▸ **Directions**
Reproduce word for word the lines between those holding "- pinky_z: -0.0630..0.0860" and "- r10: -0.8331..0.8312", inclusive, and nothing else from the data below.

▸ **Data section**
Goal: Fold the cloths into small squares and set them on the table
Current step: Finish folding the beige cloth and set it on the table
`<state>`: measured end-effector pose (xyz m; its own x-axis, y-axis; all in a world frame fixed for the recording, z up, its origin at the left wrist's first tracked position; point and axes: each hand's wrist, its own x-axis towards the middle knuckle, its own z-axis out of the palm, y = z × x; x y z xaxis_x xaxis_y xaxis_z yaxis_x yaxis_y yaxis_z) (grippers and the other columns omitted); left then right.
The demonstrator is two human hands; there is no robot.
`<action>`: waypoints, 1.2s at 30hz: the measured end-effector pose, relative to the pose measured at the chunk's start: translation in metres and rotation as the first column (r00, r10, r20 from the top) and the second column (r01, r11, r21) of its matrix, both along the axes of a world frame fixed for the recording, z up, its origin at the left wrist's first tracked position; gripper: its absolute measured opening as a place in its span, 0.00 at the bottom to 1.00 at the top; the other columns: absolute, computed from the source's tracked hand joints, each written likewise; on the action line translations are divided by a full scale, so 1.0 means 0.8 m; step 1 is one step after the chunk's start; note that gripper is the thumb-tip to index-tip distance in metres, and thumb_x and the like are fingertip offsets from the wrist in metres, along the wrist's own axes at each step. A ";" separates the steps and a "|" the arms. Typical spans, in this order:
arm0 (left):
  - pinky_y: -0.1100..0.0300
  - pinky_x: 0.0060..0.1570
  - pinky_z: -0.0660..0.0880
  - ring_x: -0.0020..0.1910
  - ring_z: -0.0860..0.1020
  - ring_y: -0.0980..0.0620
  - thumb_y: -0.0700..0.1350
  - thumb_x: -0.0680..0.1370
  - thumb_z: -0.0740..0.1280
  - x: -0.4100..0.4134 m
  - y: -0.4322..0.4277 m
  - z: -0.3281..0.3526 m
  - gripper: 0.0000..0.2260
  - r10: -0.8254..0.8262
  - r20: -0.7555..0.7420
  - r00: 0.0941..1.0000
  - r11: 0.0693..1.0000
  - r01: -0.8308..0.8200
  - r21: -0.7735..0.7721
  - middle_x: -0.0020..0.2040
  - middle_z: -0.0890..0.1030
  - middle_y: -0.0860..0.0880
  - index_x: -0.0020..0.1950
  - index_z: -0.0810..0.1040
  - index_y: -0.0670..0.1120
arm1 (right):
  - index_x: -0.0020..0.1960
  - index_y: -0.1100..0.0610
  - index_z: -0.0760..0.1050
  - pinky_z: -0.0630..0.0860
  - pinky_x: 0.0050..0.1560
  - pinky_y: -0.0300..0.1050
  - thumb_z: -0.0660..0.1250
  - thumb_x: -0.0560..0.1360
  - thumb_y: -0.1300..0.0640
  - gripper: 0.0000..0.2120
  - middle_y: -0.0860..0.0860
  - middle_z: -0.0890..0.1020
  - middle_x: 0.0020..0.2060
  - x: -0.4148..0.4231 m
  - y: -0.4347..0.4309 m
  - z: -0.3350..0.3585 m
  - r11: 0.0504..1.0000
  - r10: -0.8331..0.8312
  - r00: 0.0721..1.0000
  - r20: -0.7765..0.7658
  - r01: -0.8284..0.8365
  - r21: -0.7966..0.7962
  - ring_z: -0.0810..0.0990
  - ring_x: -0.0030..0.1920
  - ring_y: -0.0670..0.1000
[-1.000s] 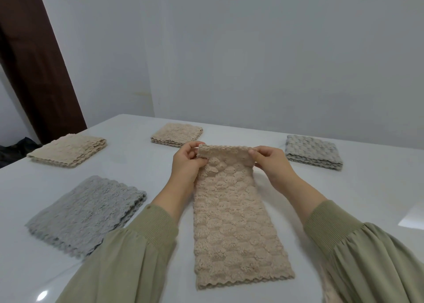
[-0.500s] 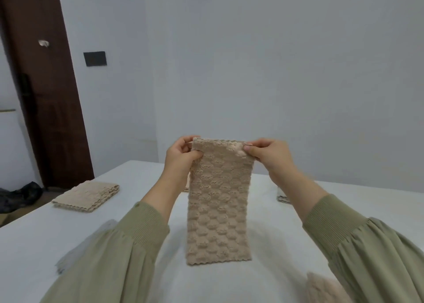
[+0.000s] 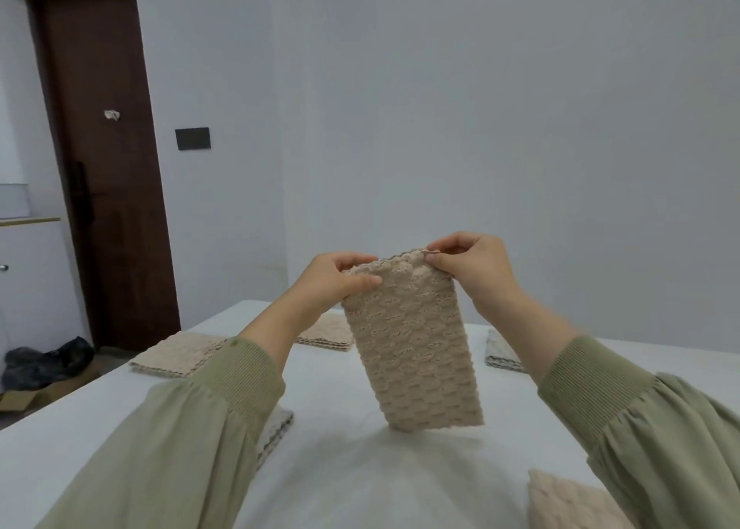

▸ **Exercise response**
  - pinky_z: -0.0630..0.0860
  - pinky_x: 0.0050..0.1560
  - pinky_y: -0.0300..0.1050
  - thumb_z: -0.0660..0.1250
  - thumb_x: -0.0560..0.1360
  - thumb_y: -0.1300..0.0640
  - gripper: 0.0000..0.2120
  - middle_y: -0.0860..0.0860
  - middle_z: -0.0890..0.1020
  - middle_x: 0.0020..0.2060
  - x: -0.4148..0.4231 m
  - y: -0.4347..0.4309 m
  - z: -0.3350..0.3585 m
  - r11: 0.0504..1.0000
  - r10: -0.8331..0.8312

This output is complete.